Hacksaw Ridge is not an official history of WWII; its visionary, emotional force recalls the essence of cinematic heroism. Gibson’s battle scenes evoke D. W. Griffith’s great “War’s Peace” tableau in The Birth of a Nation and turns its sorrow, sarcasm and heartfelt pacifism into a War Is Hell epic. A montage contrasting Japanese seppuku with American faith is even-handed history and spiritually profound. For thoughtful viewers Hacksaw Ridge will loom larger than Doss’s story; it’s also Gibson’s personal Hell on Earth reprisal to the war on one man’s convictions.

***

The interracial couple whose marriage-equality struggle went all the way to the Supreme Court and won a nationwide constitutional victory in 1967 make for a dull twosome in Loving, the new civil-rights movie. Actors Joel Edgerton and Ruth Negga portray Richard and Mildred Loving who challenged the state of Virginia’s anti-miscegenation laws. In this film, these good actors essentially portray sad people looking sad — a tow-head bricklayer and a woeful housewife. Loving is not a romance, a historical trailblazer, or even a complex examination of marital fidelity like Irvin Kershner’s 1970 Loving in which George Segal and Eva Marie Saint showed how the sexual revolution and feminism effected male-female relations. Instead, this Loving is a pedestrian recap of a historical moment that, due to director Jeff Nichols’s Obama Effect, can only be regarded with condescension or self-congratulation.

Rather than convey passion between a man and woman, Loving idealizes Southern black and white culture, presenting a utopia of interracial drag racing and social kindliness that ignores all social context. This Richard and Mildred are not just good, color-blind people; they’re a quintessentially hapless duo. They make babies, but they don’t make history; history happens to them, and the film proposes that we simply respect their loving feelings out of pity. But where’s the romance?

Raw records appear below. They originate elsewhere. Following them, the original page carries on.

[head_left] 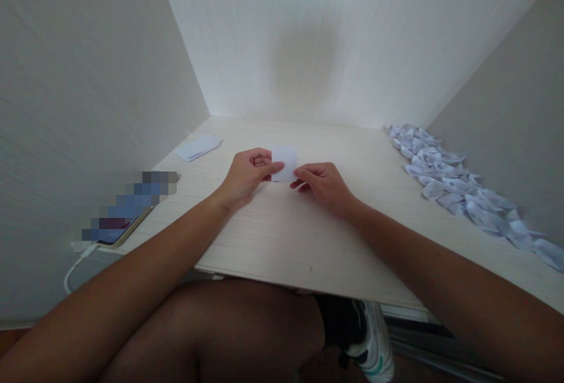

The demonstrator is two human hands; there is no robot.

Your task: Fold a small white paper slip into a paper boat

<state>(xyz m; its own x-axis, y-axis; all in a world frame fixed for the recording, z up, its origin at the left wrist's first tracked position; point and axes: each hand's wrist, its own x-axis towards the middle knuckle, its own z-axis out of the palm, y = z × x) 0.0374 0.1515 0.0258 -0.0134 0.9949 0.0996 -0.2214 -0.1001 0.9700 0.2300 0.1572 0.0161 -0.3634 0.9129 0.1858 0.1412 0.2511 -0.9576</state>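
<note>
**Two hands, one small paper**

The paper point(285, 163) sits right between both hands, at the middle of the surface point(282, 236), a little toward the far side. The left hand point(247, 176) pinches its left edge, thumb laid over the front, fingers curled behind. The right hand point(324, 186) comes in from the right, fingertips point(298, 183) at the lower right corner, grip narrow and closed on that corner. The paper stands up off the surface, its lower edge hidden by the fingers.

It is a white piece, small, roughly square with soft corners, flat and plain on the side we see.

Off to the far left lies a folded white sheet point(198, 147). Along the right wall runs a long heap of folded white papers point(458, 186), near to far. A phone point(126, 218), blurred, rests at the left edge with a white cable point(74, 268) hanging down.
</note>
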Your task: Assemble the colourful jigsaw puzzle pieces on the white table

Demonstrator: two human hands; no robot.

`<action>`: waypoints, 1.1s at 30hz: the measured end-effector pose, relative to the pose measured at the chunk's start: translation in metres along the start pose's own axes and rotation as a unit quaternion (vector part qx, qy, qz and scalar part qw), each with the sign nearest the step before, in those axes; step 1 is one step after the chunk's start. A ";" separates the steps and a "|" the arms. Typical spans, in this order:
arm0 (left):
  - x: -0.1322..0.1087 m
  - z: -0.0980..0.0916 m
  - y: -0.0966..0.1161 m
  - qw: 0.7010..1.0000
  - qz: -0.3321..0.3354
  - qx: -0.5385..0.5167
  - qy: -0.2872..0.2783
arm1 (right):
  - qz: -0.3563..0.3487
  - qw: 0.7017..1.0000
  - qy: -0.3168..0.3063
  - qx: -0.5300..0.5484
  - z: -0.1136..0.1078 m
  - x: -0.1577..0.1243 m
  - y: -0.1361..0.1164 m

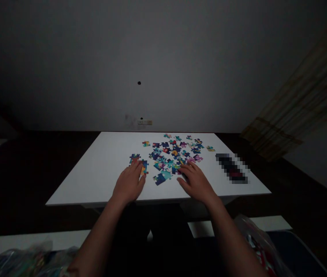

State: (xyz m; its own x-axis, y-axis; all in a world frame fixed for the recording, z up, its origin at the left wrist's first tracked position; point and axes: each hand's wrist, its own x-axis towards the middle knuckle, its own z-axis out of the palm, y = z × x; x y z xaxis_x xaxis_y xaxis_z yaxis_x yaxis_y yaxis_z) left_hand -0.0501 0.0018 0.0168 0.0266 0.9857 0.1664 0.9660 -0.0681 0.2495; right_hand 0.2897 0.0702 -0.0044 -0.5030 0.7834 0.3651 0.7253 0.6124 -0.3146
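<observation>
Colourful jigsaw pieces (166,150) lie in a loose heap on the white table (94,169). My left hand (129,181) rests flat with fingers out on a small joined cluster of jigsaw pieces (135,157) left of the heap, partly covering it. On the heap's near right side, my right hand (194,180) lies over some pieces with its fingers spread. A dark blue and light teal joined pair of pieces (160,179) sits between the hands. What lies under my palms is hidden.
A pixelated dark object (231,169) lies near the table's right edge. Clear plastic bags stand at the lower left (30,261) and lower right (260,246), beside my forearms. Behind the table is a grey wall with a socket strip (144,122); a curtain (290,115) hangs at right.
</observation>
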 end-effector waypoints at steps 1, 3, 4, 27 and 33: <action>-0.001 -0.001 0.001 1.000 -0.004 -0.002 0.017 | -0.010 1.000 0.000 -0.002 -0.001 0.002 -0.006; -0.002 -0.001 0.005 0.999 -0.021 -0.009 0.046 | -0.039 0.999 -0.012 0.001 0.000 0.007 -0.024; -0.002 -0.001 0.006 0.998 -0.034 -0.013 0.060 | -0.052 0.998 -0.022 0.006 0.001 0.010 -0.036; 0.004 -0.005 -0.050 0.995 0.049 -0.075 0.048 | 0.006 0.997 -0.011 0.077 0.028 0.022 -0.082; 0.005 -0.002 -0.056 0.989 0.093 -0.104 0.039 | 0.005 0.997 -0.007 0.081 0.025 0.022 -0.083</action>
State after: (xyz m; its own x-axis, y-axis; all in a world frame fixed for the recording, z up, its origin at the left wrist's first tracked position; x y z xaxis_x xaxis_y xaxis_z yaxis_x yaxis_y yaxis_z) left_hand -0.1042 0.0104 0.0052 0.1717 0.9384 0.3000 0.8722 -0.2864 0.3966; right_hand 0.2065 0.0396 0.0075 -0.5030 0.7908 0.3488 0.6455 0.6121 -0.4568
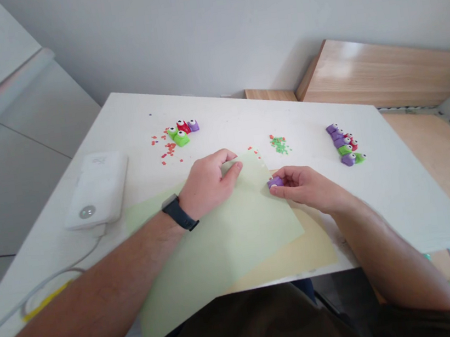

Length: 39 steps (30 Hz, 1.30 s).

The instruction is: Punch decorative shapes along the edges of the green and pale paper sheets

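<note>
My right hand (304,187) is closed on a small purple paper punch (275,182) with a white eye, at the right edge of a pale green paper sheet (233,233). A yellowish sheet (310,246) shows from under the green one. My left hand (210,181), with a dark watch on its wrist, rests on the green sheet near its far edge. Its thumb and forefinger are apart with nothing visible between them; its other fingers are curled and partly hidden. Small red paper bits (255,152) lie by the sheet's far corner.
Several coloured punches (181,137) stand at the back left beside red paper bits (170,149). More punches (345,148) form a group at right. Green bits (280,146) are heaped between. A white power bank (99,188) with a cable (48,277) lies left on the white table (398,195).
</note>
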Tool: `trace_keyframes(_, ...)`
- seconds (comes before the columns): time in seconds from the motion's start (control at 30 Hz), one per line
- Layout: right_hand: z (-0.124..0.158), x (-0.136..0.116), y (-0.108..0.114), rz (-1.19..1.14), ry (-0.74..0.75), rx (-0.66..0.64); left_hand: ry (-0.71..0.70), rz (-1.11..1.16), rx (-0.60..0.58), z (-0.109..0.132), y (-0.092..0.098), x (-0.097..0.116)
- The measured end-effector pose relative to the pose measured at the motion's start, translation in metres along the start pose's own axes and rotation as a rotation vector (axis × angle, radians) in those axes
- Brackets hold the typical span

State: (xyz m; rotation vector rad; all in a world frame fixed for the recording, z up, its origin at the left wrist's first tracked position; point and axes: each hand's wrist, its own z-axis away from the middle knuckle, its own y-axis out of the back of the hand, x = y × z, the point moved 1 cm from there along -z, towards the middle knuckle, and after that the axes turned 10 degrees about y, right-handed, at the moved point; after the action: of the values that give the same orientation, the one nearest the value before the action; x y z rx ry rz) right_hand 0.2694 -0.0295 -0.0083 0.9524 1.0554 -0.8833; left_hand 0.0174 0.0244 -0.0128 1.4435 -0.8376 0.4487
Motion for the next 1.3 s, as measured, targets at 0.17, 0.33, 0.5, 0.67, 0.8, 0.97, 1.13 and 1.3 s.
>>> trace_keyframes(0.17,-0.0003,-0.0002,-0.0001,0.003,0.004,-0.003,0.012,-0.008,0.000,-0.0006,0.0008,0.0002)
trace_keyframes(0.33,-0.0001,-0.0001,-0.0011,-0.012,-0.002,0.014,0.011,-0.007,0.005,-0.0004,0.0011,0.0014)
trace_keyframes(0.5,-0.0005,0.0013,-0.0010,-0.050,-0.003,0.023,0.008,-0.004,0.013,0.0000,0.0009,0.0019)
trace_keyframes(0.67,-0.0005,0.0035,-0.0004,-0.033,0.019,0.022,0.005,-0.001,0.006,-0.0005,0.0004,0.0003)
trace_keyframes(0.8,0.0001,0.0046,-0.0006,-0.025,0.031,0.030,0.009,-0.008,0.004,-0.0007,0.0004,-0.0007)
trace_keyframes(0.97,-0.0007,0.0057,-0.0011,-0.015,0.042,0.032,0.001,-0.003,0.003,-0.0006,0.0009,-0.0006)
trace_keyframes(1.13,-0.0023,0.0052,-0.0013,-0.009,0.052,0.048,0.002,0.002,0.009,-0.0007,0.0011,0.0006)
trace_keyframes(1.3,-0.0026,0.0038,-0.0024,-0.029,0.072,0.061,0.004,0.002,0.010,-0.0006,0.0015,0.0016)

In 1962, One Potato, Two Potato was the first mainstream film to depict interracial romance. Director Larry Peerce and actors Barbara Barrie and Bernie Williams contrasted a couple’s personal desires to society’s dysfunction. Through the characters’ backgrounds, Peerce daringly suggested that their ardor provided an emotional respite (symbolized in a childlike hopscotch scene) despite personal conflicts and insecurities. When revived last month at New York’s Metrograph cinema, the film was still powerful — particularly the scene in which Williams, alone at a drive-in movie, vents his anger over white racism, and also the unexpectedly disturbing climax.

#related#But Loving lacks such power. Nichols fails to evoke Southern culture, though he did so very effectively in his debut film, Shotgun Stories. Except for the good moment when Mildred returns home and breathes in the country air, he’s back to the sham regionalism of his critically overpraised Mud. Loving is designed to win the praise and accolades typically showered on politically correct bromides (the background blacks are stoics, the background whites are creeps). The unmoving spectacle of interracial romance is intended as a gay-marriage metaphor, but Nichols can’t get one issue right, let alone address the tensions and compulsions that define other social experiments. (The 1983 Hungarian film Forbidden Relations/Recidivists achieved the political provocation that Loving aspires to.)

Note that the Lovings’ ACLU lawyer (Nick Kroll channeling Oscar Levant) makes an argument that “the state believes the [couples’] children are bastards.” The word “bastard” sounds meaningless and antiquated in a post-Madonna world. This is TV-movie stuff. When personal issues are treated so simplistically — as sentimental, already-decided social ideas — we all become bastards of progressivism.